# money



## Guest (Apr 24, 2011)

Who has the definitive answer...or the link with the definitive answer to the following question:

How much foreign currency is allowed into Thailand?


----------



## Guest (May 12, 2011)

nearly 150 views and no posts. i called customs myself and it's 20K USD. Useless site.


----------



## philobert (Apr 9, 2011)

jpippy68 said:


> nearly 150 views and no posts. i called customs myself and it's 20K USD. Useless site.


but be careful. I think if you are taking more than 10K USD out of the states, you need to fill out special forms. I've borded planes out of US for euro and had customs agents in the gangway waiting and asking questions. worth checking on.

phil


----------



## Mweiga (Sep 24, 2010)

jpippy68 said:


> Who has the definitive answer...or the link with the definitive answer to the following question:
> 
> How much foreign currency is allowed into Thailand?

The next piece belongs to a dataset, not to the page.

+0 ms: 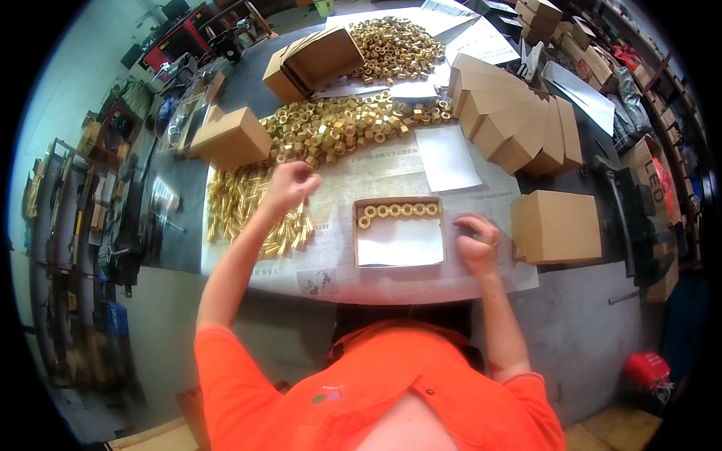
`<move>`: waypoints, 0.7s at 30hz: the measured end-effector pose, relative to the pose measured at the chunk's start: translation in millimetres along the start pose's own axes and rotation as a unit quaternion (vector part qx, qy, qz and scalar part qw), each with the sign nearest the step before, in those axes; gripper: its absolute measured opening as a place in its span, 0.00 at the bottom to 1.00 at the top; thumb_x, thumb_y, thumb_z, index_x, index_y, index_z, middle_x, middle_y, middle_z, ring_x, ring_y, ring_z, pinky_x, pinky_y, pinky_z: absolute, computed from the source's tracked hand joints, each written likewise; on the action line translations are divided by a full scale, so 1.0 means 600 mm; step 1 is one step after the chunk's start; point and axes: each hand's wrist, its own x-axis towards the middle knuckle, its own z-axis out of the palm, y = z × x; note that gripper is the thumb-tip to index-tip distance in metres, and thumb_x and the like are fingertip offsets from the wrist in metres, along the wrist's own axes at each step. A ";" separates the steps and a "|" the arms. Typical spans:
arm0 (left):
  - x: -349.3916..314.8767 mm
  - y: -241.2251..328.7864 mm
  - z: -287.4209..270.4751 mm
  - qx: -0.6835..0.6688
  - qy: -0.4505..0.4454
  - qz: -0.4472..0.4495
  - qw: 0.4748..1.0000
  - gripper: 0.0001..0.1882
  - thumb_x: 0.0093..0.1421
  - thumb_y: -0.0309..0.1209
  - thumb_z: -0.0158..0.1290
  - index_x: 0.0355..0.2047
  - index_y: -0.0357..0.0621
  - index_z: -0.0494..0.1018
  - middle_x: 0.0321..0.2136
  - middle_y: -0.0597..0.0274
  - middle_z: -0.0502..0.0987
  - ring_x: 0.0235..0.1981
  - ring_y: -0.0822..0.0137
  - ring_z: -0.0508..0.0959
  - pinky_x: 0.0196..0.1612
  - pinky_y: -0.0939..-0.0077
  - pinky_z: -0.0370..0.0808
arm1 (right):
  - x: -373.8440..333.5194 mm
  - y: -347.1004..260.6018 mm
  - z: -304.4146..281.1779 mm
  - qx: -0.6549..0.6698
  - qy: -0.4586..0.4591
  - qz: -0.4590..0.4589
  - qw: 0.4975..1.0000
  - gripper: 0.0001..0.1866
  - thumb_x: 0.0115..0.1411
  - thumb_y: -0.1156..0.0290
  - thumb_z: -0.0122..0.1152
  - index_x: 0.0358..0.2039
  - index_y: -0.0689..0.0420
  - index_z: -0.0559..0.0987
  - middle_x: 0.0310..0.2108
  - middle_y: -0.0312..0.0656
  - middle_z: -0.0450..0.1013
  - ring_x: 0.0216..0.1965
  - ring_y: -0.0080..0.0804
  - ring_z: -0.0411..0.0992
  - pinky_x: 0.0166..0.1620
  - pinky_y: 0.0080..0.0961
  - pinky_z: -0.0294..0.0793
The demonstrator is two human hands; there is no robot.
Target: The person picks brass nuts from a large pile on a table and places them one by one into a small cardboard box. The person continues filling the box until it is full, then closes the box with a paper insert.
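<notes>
From where I stand, the left hand [293,184] hangs over the near edge of the brass nuts [338,129], fingers curled in narrow; can't tell if a nut is inside. The right hand [477,239] is loosely curled just beside the right wall of the small open box [356,244], apart from it; can't tell if it holds anything either.

The nuts lie in a loose heap beyond the left hand, plus seven in the box: a row of six [394,210] along the far wall and one below its left end. They look solid, so likely dense for their size, rigid, hard to break, maybe slick (that shine looks smooth). Best grip, I'd judge: thumb and fingertip across opposite flats, or the rim of the hole.

The box looks like thin card, light, likely to bend if squeezed; take it by opposite walls. Its white lining [400,246] probably slides easily.

Farther out: slim gold-coloured pieces [229,203] at left (likely rolling if nudged), newspaper [361,180] underneath, a closed brown carton [560,225] at right.
</notes>
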 end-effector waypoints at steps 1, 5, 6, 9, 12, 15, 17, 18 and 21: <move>-0.007 0.026 0.007 -0.118 -0.049 -0.047 0.991 0.13 0.53 0.32 0.53 0.35 0.34 0.74 0.20 0.56 0.76 0.16 0.67 0.76 0.19 0.72 0.73 | 0.000 0.000 0.000 0.001 -0.004 0.002 1.000 0.13 0.39 0.77 0.51 0.28 0.62 0.78 0.31 0.48 0.75 0.34 0.43 0.73 0.39 0.28 0.72; -0.042 0.112 0.056 -0.145 -0.198 -0.067 0.967 0.09 0.60 0.27 0.50 0.37 0.32 0.70 0.17 0.59 0.74 0.14 0.74 0.73 0.13 0.80 0.69 | -0.001 -0.002 -0.004 -0.004 -0.007 0.012 1.000 0.13 0.39 0.77 0.51 0.28 0.62 0.78 0.32 0.48 0.75 0.34 0.43 0.74 0.39 0.27 0.72; -0.047 0.132 0.070 -0.099 -0.218 -0.040 0.970 0.09 0.60 0.28 0.49 0.38 0.33 0.70 0.17 0.59 0.74 0.15 0.73 0.74 0.15 0.78 0.70 | -0.001 -0.004 -0.005 -0.004 -0.005 0.011 1.000 0.13 0.39 0.76 0.51 0.28 0.62 0.78 0.32 0.48 0.75 0.34 0.43 0.74 0.40 0.28 0.72; -0.052 0.133 0.126 0.004 -0.219 0.172 0.960 0.09 0.61 0.29 0.48 0.38 0.35 0.70 0.18 0.55 0.75 0.19 0.65 0.76 0.23 0.69 0.72 | -0.001 -0.006 -0.005 -0.003 -0.002 0.013 1.000 0.13 0.39 0.76 0.52 0.28 0.62 0.78 0.32 0.48 0.75 0.35 0.42 0.74 0.41 0.28 0.72; -0.049 0.146 0.158 0.118 -0.296 0.197 0.927 0.09 0.60 0.31 0.49 0.37 0.38 0.69 0.25 0.47 0.76 0.29 0.48 0.77 0.33 0.56 0.71 | -0.001 -0.003 -0.005 0.000 -0.007 0.021 1.000 0.13 0.39 0.76 0.52 0.28 0.62 0.78 0.32 0.49 0.75 0.36 0.42 0.73 0.42 0.28 0.72; -0.041 0.130 0.179 0.158 -0.305 0.213 0.915 0.09 0.59 0.32 0.49 0.37 0.41 0.70 0.23 0.49 0.76 0.29 0.47 0.77 0.33 0.54 0.71 | -0.001 -0.002 -0.004 0.003 -0.004 0.017 1.000 0.14 0.39 0.76 0.52 0.28 0.62 0.78 0.32 0.49 0.75 0.36 0.43 0.73 0.42 0.29 0.72; -0.039 0.128 0.181 0.176 -0.289 0.198 0.920 0.08 0.58 0.31 0.50 0.37 0.42 0.71 0.21 0.50 0.76 0.28 0.47 0.77 0.32 0.54 0.71 | -0.001 -0.001 -0.004 -0.001 -0.007 0.012 1.000 0.14 0.38 0.76 0.52 0.28 0.63 0.78 0.32 0.49 0.75 0.36 0.43 0.73 0.42 0.29 0.72; -0.038 0.134 0.179 0.257 -0.248 0.204 0.911 0.07 0.56 0.32 0.52 0.35 0.45 0.72 0.20 0.54 0.76 0.25 0.49 0.77 0.29 0.55 0.72 | -0.001 -0.001 -0.003 0.002 -0.005 0.013 1.000 0.14 0.38 0.76 0.52 0.28 0.63 0.78 0.32 0.49 0.75 0.36 0.43 0.73 0.42 0.29 0.72; -0.043 0.126 0.178 0.309 -0.175 0.234 0.905 0.07 0.56 0.34 0.52 0.31 0.46 0.72 0.19 0.57 0.76 0.23 0.53 0.78 0.25 0.58 0.72 | -0.002 0.001 -0.001 0.009 -0.001 0.015 1.000 0.14 0.38 0.76 0.52 0.28 0.63 0.78 0.33 0.49 0.75 0.36 0.43 0.73 0.42 0.29 0.72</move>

Presumably you mean physically hand carried forex on your person when you arrive. There's no limit to the amount of forex you bring in through the banking system as far as I'm aware.


----------



## Guest (May 16, 2011)

Mweiga said:


> Presumably you mean physically hand carried forex on your person when you arrive. There's no limit to the amount of forex you bring in through the banking system as far as I'm aware.


Correct. I was talking cash in hand, on person, in luggage, etc. I called customs at Suv. Airport and the kid said the limit was $20,000 USD cash. 

Anyway, HSBC in the UAE has handled it. Thanks for the input.:clap2:


----------